Although FunnelWeb wasn't coded under any particular coding standard, it was coded in accordance with a fairly strict personal style of C which developed during the development of FunnelWeb. This style was subsequently embodied in a real C coding standard prepared for the South Australian Government Department of Lands.2.1 Unfortunately, FunnelWeb was not formally developed under the standard and so some holes remain in FunnelWeb's coding style. This section aims to describe some of the more important aspects of the coding style.
Portability: This
was a major goal of the FunnelWeb implementation.
Two excellent books guided this move to portability.
They were [Rabinowitz90]
[1] (which deals with C code itself)
and [Horton90]
[1] (which deals with the portability of various library
calls).

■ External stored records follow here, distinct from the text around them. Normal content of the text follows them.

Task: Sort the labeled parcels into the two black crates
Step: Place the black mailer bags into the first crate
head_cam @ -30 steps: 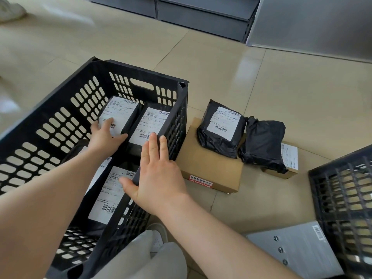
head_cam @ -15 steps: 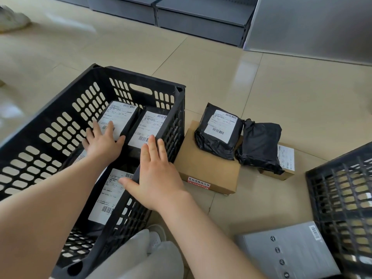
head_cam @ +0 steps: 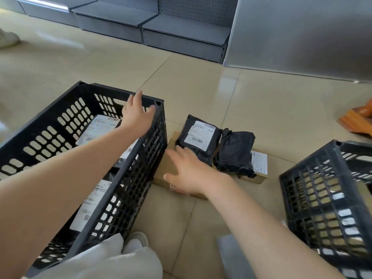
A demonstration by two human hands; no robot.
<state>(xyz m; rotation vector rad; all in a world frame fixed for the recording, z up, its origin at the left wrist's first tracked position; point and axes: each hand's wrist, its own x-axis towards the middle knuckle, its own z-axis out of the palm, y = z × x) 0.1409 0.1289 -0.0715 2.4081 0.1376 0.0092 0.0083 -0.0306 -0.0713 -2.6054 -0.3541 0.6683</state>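
Note:
The left black crate (head_cam: 141, 178) holds several black parcels with white labels (head_cam: 98, 127). My left hand (head_cam: 136, 115) hovers open above the crate's far right corner, holding nothing. My right hand (head_cam: 189, 174) lies open and flat on a brown cardboard box (head_cam: 171, 150) on the floor. On that box rests a black bagged parcel with a white label (head_cam: 201, 137). Beside it a second black bag (head_cam: 235, 152) sits on a smaller labeled box (head_cam: 259, 164). The right black crate (head_cam: 322, 194) stands at the right edge.
A grey flat parcel (head_cam: 231, 256) lies on the tiled floor near my right forearm. Grey metal shelving (head_cam: 181, 33) lines the back wall. An orange object (head_cam: 358, 117) sits at the far right. My light trouser knee (head_cam: 112, 260) and shoe are at the bottom.
Both hands left the left crate's parcels. My left hand rose toward the crate's far right corner; my right hand moved right onto the brown box. The camera tilted up and right.

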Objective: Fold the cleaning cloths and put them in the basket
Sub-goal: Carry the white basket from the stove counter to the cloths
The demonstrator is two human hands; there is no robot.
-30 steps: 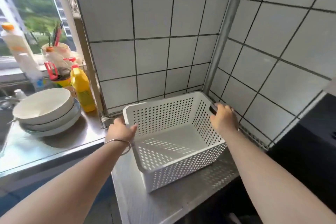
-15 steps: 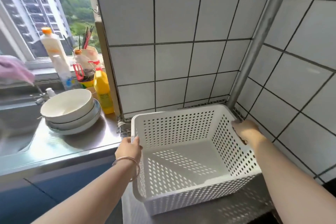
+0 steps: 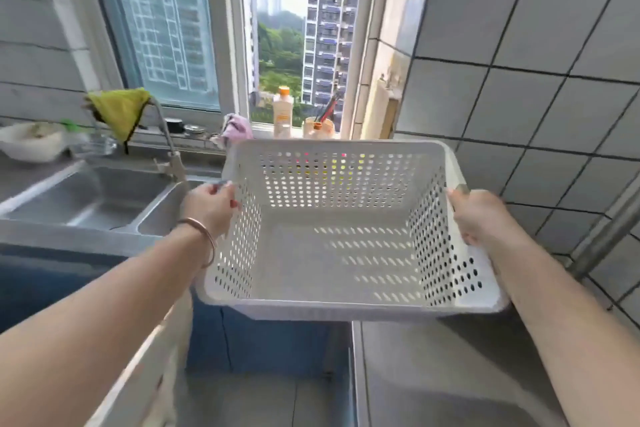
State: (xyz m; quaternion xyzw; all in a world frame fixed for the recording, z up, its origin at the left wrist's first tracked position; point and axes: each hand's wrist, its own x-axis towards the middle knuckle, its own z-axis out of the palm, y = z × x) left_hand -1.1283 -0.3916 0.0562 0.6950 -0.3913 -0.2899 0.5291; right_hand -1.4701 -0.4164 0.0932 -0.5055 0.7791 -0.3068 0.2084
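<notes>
An empty white perforated plastic basket (image 3: 332, 163) hangs in the air in front of me, above the gap between two counters. My left hand (image 3: 209, 206) grips its left rim and my right hand (image 3: 479, 215) grips its right rim. A yellow-green cleaning cloth (image 3: 117, 113) is draped over the tap at the left. A pink cloth (image 3: 237, 126) lies bunched on the window sill behind the basket's far edge.
A steel double sink (image 3: 93, 198) lies at the left, with a white bowl (image 3: 29, 142) beyond it. A bottle (image 3: 283, 113) and a utensil cup (image 3: 318, 126) stand on the sill. A steel counter (image 3: 433, 374) is at the lower right, below tiled walls.
Both hands have lifted the basket off the right counter and swung it left toward the window and sink. The view turned left, bringing the sink, tap and cloths into sight.
</notes>
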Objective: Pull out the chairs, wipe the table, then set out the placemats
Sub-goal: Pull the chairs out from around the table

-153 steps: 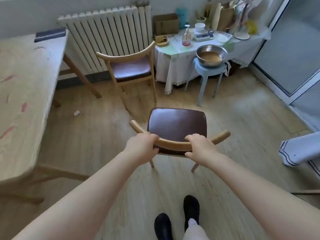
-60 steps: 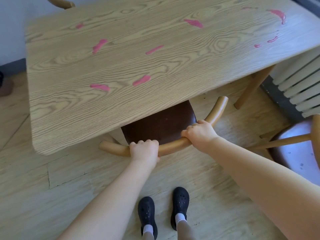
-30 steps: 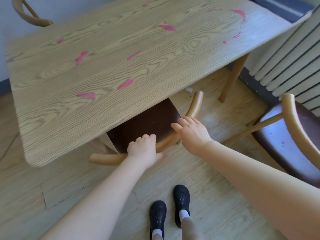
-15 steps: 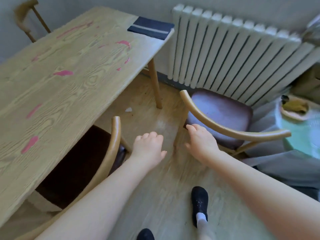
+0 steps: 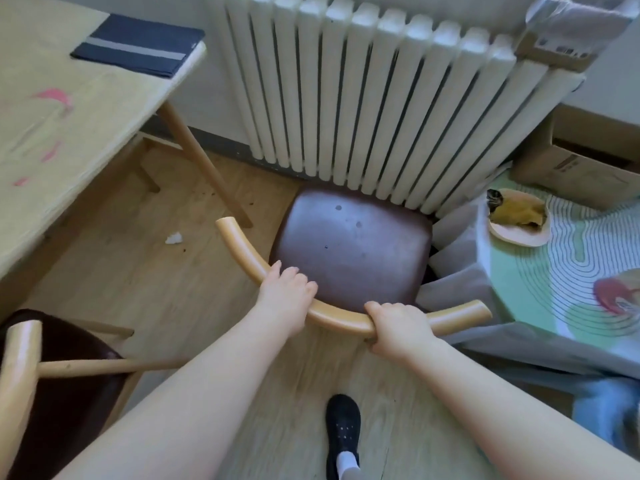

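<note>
A wooden chair (image 5: 349,247) with a brown seat stands in front of the radiator, its curved backrest toward me. My left hand (image 5: 285,292) grips the left part of the backrest and my right hand (image 5: 398,327) grips the right part. The wooden table (image 5: 52,133) with pink smears is at the left. Folded dark blue placemats (image 5: 138,45) lie on its far corner. Another chair (image 5: 41,382) with a dark seat is at the lower left, beside the table.
A white radiator (image 5: 381,98) runs along the wall behind the chair. A side table with a patterned cloth (image 5: 571,271), a small plate (image 5: 519,220) and a cardboard box (image 5: 588,161) is at the right. A scrap of paper (image 5: 173,238) lies on the floor.
I have let go of the chair at the table and turned right. Both hands, open half a second ago, now grip the backrest of the chair by the radiator.
</note>
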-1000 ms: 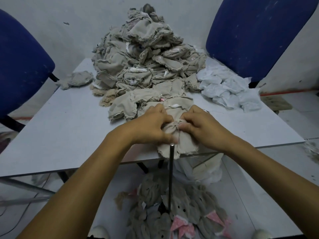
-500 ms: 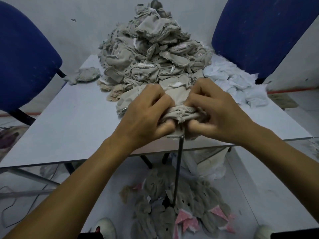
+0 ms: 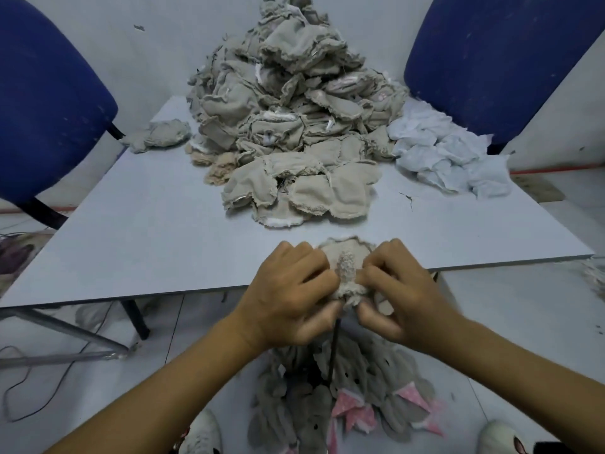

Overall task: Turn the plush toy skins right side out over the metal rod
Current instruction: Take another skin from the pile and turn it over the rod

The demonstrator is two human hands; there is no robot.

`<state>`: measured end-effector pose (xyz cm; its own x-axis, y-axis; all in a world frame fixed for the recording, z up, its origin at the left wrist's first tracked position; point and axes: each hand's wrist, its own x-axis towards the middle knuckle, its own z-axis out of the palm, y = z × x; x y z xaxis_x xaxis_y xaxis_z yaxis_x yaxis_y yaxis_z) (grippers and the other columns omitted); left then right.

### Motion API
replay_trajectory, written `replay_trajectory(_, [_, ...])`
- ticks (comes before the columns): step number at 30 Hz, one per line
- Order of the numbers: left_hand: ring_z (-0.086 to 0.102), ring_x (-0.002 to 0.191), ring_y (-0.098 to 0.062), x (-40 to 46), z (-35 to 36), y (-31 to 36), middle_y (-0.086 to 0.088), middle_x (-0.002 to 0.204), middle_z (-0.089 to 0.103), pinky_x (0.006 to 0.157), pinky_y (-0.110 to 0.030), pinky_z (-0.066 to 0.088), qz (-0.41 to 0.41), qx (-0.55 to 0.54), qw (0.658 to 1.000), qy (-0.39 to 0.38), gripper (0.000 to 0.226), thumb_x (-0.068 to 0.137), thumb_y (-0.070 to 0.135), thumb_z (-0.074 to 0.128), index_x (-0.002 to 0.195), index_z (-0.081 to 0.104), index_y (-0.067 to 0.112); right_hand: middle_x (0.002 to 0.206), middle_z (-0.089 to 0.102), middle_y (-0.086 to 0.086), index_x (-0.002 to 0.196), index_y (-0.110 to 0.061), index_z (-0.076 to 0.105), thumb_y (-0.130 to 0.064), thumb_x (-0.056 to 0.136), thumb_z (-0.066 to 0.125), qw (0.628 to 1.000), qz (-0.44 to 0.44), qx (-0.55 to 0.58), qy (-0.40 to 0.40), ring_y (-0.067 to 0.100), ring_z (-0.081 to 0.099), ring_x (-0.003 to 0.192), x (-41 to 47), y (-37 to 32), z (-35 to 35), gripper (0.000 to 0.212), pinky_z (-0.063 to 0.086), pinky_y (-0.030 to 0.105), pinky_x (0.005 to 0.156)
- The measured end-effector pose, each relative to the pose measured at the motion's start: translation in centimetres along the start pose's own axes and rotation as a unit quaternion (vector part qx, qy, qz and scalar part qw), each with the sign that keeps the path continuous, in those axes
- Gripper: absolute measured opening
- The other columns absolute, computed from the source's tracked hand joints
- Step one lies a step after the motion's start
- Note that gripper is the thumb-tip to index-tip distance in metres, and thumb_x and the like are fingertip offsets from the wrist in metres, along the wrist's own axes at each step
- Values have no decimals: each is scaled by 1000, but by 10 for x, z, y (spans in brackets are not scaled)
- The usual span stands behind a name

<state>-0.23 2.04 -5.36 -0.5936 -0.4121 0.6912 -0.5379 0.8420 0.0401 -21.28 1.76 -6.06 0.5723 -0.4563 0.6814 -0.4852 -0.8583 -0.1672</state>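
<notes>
Beige plush skin [image 3: 346, 273] is pinched atop the metal rod [image 3: 333, 352] by the curled left hand [image 3: 288, 299] and right hand [image 3: 402, 296].

A small sewing or toy-making workroom. A tall heap of unturned beige fabric skins [image 3: 288, 103] and white fabric pieces [image 3: 448, 152] cover a plain grey table [image 3: 147, 240]; turned plush skins [image 3: 343, 404] lie on the tiled floor between two blue chairs [image 3: 45, 103].
</notes>
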Motion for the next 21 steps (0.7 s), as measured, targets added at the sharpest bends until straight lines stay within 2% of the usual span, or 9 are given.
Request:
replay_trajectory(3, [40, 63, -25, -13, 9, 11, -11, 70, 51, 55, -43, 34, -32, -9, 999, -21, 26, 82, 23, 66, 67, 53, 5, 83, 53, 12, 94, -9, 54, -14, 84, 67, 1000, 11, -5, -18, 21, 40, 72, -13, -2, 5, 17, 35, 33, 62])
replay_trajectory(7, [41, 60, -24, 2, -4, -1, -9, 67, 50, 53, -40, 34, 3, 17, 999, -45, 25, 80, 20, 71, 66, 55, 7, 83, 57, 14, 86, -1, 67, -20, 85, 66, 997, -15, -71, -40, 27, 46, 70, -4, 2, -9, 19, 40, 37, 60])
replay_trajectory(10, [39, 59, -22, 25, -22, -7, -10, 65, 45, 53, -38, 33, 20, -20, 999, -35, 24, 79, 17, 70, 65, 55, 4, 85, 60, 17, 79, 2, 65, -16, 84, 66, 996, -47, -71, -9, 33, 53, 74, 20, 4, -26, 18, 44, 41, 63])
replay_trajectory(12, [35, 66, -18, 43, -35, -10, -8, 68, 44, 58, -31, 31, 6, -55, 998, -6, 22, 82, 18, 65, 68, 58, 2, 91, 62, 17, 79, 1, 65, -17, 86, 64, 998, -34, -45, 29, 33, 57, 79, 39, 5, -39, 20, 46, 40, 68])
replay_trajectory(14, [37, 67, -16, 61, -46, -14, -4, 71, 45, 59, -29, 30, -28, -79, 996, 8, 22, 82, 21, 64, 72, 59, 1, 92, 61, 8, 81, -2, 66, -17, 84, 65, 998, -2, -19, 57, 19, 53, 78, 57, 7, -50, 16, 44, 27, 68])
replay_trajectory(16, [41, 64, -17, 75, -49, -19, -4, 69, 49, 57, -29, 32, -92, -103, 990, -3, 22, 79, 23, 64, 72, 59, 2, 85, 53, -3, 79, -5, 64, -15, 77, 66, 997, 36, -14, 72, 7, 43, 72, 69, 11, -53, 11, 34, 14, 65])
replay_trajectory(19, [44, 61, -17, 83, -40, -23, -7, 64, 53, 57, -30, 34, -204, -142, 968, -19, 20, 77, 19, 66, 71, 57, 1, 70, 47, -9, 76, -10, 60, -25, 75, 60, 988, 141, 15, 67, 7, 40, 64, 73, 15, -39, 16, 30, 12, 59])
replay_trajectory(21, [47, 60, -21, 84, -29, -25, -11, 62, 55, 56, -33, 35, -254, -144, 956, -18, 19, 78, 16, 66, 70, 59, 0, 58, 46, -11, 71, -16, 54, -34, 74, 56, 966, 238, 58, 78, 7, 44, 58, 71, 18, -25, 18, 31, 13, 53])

Other works such as [Kernighan88]
[1] and
[ANSI]
[1] were also helpful.
Identifiers: [Rabinowitz90]
[1]length
specifies that for
wide portability, identifiers of block and file scope should be unique to
eight characters, and identifiers of program scope should be unique to
six characters. I have gone further in FunnelWeb and actually made these
restrictions actual limits on identifier length.
Because names must be so short, a system of abbreviations was developed to organize the identifiers used within FunnelWeb. Each abbreviation consists of a letter pair. Here are some of the abbreviations used:
bp - Body Part. cm - Compare. Used to prefix comparison routines that return [-1,0,1]. dc - Document component. dm - Dump package. el - Element. eq - Equal. Used to prefix comparison routines that return a boolean. ex - Expression. f - Global files. ll - List of lists. ln - Line record. ls - List Package. lr - Lister package. ma - Macro. mc - Macro Call. mn - Macro Name. op - Options package. pr - Parser. ps - Position record. sc - Scrap record. sn - Section. tb - Table package. ty - Typesetter directive. wf - Write file package. wl - Write with EOL (misc.c). wr - Write (misc.c).
Pointers: Variables or types denoting pointers start with ``p_''.
Types: Names denoting types end in ``_t''. Thus, a type for a pointer to a table would be named p_tb_t.
File names: All files used in FunnelWeb have file names that are from one to eight characters long and file extensions that are from one to three characters long. This ensures that the files can be portably moved to all kinds of machines, even MSDOS!